REINFORCEMENT LEARNING WITH LATENT FLOW

Abstract

Temporal information is essential to learning effective policies with Reinforcement Learning (RL). However, current state-of-the-art RL algorithms either assume that such information is given as part of the state space or, when learning from pixels, use the simple heuristic of frame-stacking to implicitly capture temporal information present in the image observations. This heuristic is in contrast to the current paradigm in video classification architectures, which utilize explicit encodings of temporal information through methods such as optical flow and two-stream architectures to achieve state-of-the-art performance. Inspired by leading video classification architectures, we introduce the Flow of Latents for Reinforcement Learning (Flare), a network architecture for RL that explicitly encodes temporal information through latent vector differences.
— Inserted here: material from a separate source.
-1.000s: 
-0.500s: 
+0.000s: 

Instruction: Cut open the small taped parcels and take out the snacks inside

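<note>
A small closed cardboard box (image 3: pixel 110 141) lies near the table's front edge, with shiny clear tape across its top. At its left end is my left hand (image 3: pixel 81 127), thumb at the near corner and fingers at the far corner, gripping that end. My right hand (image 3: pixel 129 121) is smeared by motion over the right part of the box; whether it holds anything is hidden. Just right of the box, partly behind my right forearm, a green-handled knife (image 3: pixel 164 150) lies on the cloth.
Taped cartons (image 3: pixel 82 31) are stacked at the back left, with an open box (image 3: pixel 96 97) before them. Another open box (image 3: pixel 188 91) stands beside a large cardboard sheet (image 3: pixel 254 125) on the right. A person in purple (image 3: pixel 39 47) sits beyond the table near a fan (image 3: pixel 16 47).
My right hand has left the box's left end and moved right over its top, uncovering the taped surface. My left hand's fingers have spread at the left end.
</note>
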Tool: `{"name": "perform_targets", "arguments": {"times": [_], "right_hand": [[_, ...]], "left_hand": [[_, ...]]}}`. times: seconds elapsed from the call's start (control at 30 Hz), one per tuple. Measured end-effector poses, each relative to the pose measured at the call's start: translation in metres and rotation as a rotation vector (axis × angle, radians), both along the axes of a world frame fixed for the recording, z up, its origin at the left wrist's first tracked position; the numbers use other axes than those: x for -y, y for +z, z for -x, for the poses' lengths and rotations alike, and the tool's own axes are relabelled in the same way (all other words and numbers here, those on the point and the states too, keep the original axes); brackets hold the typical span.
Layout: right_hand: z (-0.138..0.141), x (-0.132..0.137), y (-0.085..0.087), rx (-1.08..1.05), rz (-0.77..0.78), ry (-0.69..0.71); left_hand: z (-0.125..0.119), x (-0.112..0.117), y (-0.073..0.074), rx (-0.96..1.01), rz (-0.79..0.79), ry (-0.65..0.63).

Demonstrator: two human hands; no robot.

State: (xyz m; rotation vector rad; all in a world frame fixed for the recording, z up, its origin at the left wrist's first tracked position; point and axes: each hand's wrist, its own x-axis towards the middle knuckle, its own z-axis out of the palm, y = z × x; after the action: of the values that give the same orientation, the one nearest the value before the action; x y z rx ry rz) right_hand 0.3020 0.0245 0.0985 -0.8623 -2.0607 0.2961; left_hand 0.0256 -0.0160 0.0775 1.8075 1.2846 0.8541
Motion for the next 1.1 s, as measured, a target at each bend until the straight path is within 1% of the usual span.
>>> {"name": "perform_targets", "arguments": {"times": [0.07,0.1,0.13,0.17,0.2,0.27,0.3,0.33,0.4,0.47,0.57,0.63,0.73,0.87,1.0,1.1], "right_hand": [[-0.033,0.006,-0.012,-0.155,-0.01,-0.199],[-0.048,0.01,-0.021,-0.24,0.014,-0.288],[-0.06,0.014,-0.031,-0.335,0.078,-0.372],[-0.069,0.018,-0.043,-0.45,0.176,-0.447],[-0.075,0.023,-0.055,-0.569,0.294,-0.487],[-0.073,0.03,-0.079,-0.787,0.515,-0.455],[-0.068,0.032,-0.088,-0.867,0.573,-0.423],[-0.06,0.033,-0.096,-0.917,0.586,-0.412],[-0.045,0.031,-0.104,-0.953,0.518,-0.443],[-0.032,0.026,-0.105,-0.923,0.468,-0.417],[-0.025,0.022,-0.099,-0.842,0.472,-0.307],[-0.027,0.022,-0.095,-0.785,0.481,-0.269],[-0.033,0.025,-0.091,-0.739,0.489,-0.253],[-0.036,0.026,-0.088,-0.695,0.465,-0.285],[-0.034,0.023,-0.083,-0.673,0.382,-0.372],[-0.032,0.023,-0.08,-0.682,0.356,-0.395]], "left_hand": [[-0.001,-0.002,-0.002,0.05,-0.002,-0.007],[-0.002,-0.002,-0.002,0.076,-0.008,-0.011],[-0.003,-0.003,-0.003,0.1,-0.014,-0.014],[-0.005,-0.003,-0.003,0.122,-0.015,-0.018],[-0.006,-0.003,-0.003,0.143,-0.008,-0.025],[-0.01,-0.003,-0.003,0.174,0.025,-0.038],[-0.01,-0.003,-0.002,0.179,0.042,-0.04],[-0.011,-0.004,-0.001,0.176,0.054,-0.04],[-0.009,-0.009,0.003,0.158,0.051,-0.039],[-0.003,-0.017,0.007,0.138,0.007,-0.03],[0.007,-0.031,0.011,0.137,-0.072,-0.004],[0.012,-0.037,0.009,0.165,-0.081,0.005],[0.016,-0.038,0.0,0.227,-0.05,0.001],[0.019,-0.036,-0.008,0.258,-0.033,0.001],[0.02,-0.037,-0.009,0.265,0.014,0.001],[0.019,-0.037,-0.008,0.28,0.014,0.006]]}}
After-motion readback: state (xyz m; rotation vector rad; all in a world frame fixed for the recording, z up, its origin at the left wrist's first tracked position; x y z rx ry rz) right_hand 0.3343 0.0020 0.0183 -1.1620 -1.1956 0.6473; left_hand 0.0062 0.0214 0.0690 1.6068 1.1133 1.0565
We show that Flare (i) recovers optimal performance in state-based RL without explicit access to the state velocity, solely with positional state information, (ii) achieves state-ofthe-art performance on pixel-based continuous control tasks within the DeepMind control benchmark suite, (iii) is the most sample efficient model-free pixel-based RL algorithm on challenging environments in the DeepMind control suite such as quadruped walk, hopper hop, finger turn hard, pendulum swing, and walker run, outperforming the prior model-free state-of-the-art by 1.9⇥ and 1.5⇥ on the 500k and 1M step benchmarks, respectively, and (iv), when augmented over rainbow DQN, outperforms or matches the baseline on a diversity of challenging Atari games at 50M time step benchmark.

1. INTRODUCTION

Reinforcement learning (RL) (Sutton & Barto, 1998) holds the promise of enabling artificial agents to solve a diverse set of tasks in uncertain and unstructured environments. Recent developments in RL with deep neural networks have led to tremendous advances in autonomous decision making. Notable examples include classical board games (Silver et al., 2016; 2017 ), video games (Mnih et al., 2015;; Berner et al., 2019; Vinyals et al., 2019) , and continuous control (Schulman et al., 2017; Lillicrap et al., 2016; Rajeswaran et al., 2018) . A large body of research has focused on the case where an RL agent is equipped with a compact state representation. Such compact state representations are typically available in simulation (Todorov et al., 2012; Tassa et al., 2018) or in laboratories equipped with elaborate motion capture systems (OpenAI et al., 2018; Zhu et al., 2019; Lowrey et al., 2018) . However, state representations are seldom available in unstructured real-world settings like the home. For RL agents to be truly autonomous and widely applicable, sample efficiency and the ability to act using raw sensory observations like pixels is crucial. Motivated by this understanding, we study the problem of efficient and effective deep RL from pixels. A number of recent works have made progress towards closing the sample-efficiency and performance gap between deep RL from states and pixels (Laskin et al., 2020b; a; Hafner et al., 2019a; Kostrikov et al., 2020) . An important component in this endeavor has been the extraction of high quality visual features during the RL process. Laskin et al. (2020a) and Stooke et al. (2020) have shown that features learned either explicitly with auxiliary losses (reconstruction or contrastive losses) or implicitly (through data augmentation) are sufficiently informative to recover the agent's pose information. While existing methods can encode positional information from images, there has been little attention devoted to extracting temporal information from a stream of images. As a result, existing deep RL methods from pixels struggle to learn effective policies on more challenging continuous control environments that deal with partial observability, sparse rewards, or those that require precise manipulation.